History Of Autism


In 1908, Eugen Bleuler coined the word "autism" in schizophrenic patients who screened themselves off and were self-centered.
In 1943, the American child psychiatrist Leo Kanner described 11 children with the following common traits: impairments in social relations, anguish for changes, good memory, belated echolalia, over compassion to certain stimuli (especially sound), food problems, limitations in spontaneous activity, good intellectual potential, often coming from talented families. He called the children autistic.
In 1944, Hans Asperger, independent of Kanner, wrote about a group of children he called autistic psychopaths. In most aspects they resembled the children of Kanner's description. The difference was that he did not mention echolalia as a linguistic problem but that the children spoke like little grown-ups. In addition he mentioned their motor activity which was more clumsy and different from normal children.
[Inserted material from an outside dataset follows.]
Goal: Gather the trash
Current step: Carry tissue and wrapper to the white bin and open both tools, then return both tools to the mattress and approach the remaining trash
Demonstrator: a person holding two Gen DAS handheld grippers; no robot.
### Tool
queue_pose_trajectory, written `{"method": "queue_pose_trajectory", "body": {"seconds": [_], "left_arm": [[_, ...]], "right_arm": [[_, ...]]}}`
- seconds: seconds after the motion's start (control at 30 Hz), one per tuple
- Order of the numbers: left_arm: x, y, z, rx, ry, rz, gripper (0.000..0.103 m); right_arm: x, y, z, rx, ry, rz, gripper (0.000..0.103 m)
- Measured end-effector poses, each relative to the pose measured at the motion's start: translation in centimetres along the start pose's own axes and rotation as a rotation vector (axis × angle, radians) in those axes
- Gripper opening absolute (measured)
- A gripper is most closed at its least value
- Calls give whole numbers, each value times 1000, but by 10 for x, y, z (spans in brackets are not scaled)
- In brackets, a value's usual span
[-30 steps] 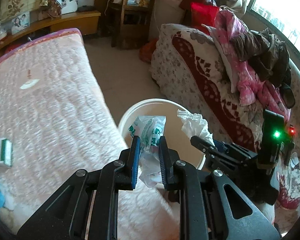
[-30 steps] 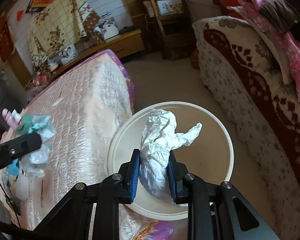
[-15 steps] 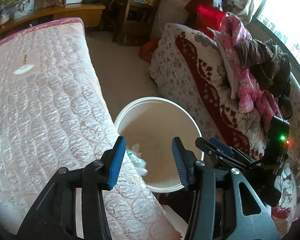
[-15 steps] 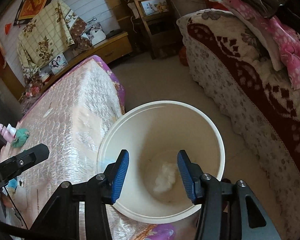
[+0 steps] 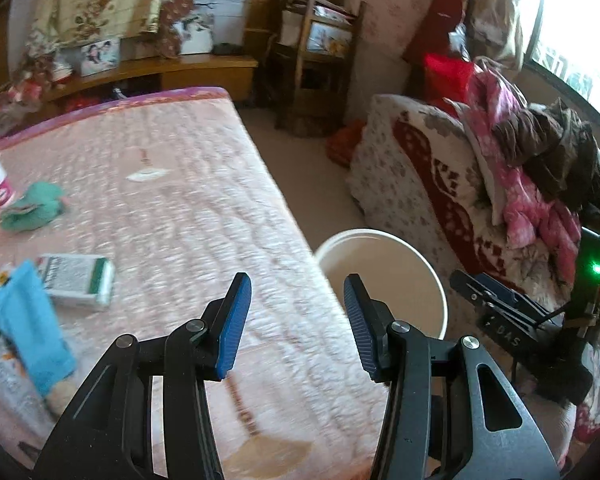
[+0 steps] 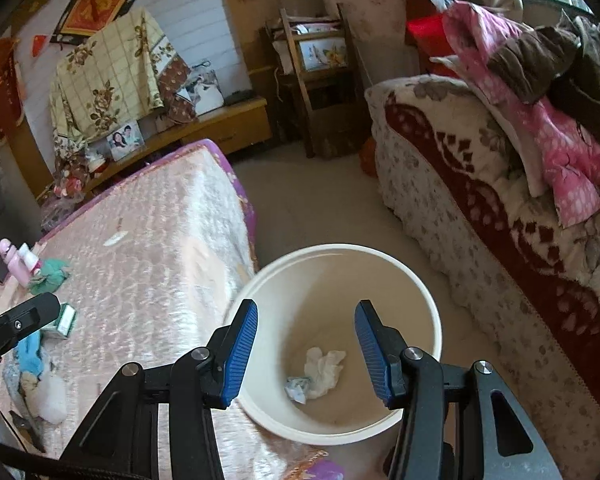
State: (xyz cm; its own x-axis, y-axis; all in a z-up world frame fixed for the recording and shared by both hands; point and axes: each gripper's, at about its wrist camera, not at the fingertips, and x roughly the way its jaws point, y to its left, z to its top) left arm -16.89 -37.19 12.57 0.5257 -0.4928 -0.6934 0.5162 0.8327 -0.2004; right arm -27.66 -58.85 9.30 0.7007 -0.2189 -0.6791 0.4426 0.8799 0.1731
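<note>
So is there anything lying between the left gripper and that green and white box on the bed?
Nothing visible. The left gripper is open and empty, and only bare mattress lies between it and the green and white box.

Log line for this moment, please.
left gripper: open, over bed | right gripper: open, over bin | tissue, wrapper: in bin
</note>
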Motion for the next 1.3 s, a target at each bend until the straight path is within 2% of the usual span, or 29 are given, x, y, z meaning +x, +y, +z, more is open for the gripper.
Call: {"method": "queue_pose_trajectory", "body": {"seconds": [0.13, 0.2, 0.23, 0.27, 0.37, 0.7, 1.3], "left_arm": [[-21, 23, -5, -29, -36, 33, 46], [-30, 33, -7, -37, -49, 46, 46], [-36, 38, -8, -39, -56, 54, 46], [-41, 42, -9, -40, -63, 63, 46], [-56, 56, -13, -46, -87, 84, 46], [-85, 97, -27, -87, -113, 126, 46], [-117, 168, -51, -160, -127, 241, 46]], "right_arm": [[-12, 23, -4, -28, -21, 8, 49], [-17, 37, -6, -41, -28, 13, 56], [-18, 41, -6, -44, -30, 13, 65], [-22, 49, -8, -52, -41, 11, 70], [-31, 68, -10, -85, -67, 17, 70], [-40, 125, -19, -170, -65, 66, 70], [-40, 205, -39, -283, -19, 186, 71]]}}
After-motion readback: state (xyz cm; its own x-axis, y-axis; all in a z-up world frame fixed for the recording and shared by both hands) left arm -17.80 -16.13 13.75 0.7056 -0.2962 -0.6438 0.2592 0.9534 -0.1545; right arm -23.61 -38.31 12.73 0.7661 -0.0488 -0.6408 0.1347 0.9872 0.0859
Bruno Bettelheim wrote about three therapy sessions with children in The Empty Fortress. He called them autistic and claimed that their disorder was due to the coldness of their mothers. He totally detached the parents from the children's therapy.
Developments in the research
In the 70s, knowledge of autism begun to spread to Sweden. The Erica Foundation in progress education and therapy for psychotic children in the beginning of the 80s. The first autistic classes within special education were started in the middle of the 70s.
In the 80s, autism research accelerated and more and more researchers became convinced that the basic reasons were to be found in neurological disturbances, sometimes combined with hereditary illnesses like tuberous sclerosis, metabolic disturbances like PKU or chromosomal aberrations such as fragile X-chromosome.

In spite of the multitude of causes for autism that were found, there were similarities that made it possible to group them under the same main diagnosis. It was also observed that autistic children among themselves were very different. There was a whole spectrum from severely retarded multi-handicapped children to extremely gifted eccentrics that were fairly good at taking care of themselves.
Conclusion
Autism is a severe developmental disorder that affects the way a child sees and interacts with the rest of the world. It limits their ability to interact with others socially, in fact many autism suffers avoid human contact. Autism is part of a larger group of disorders called pervasive developmental disorders (PDD).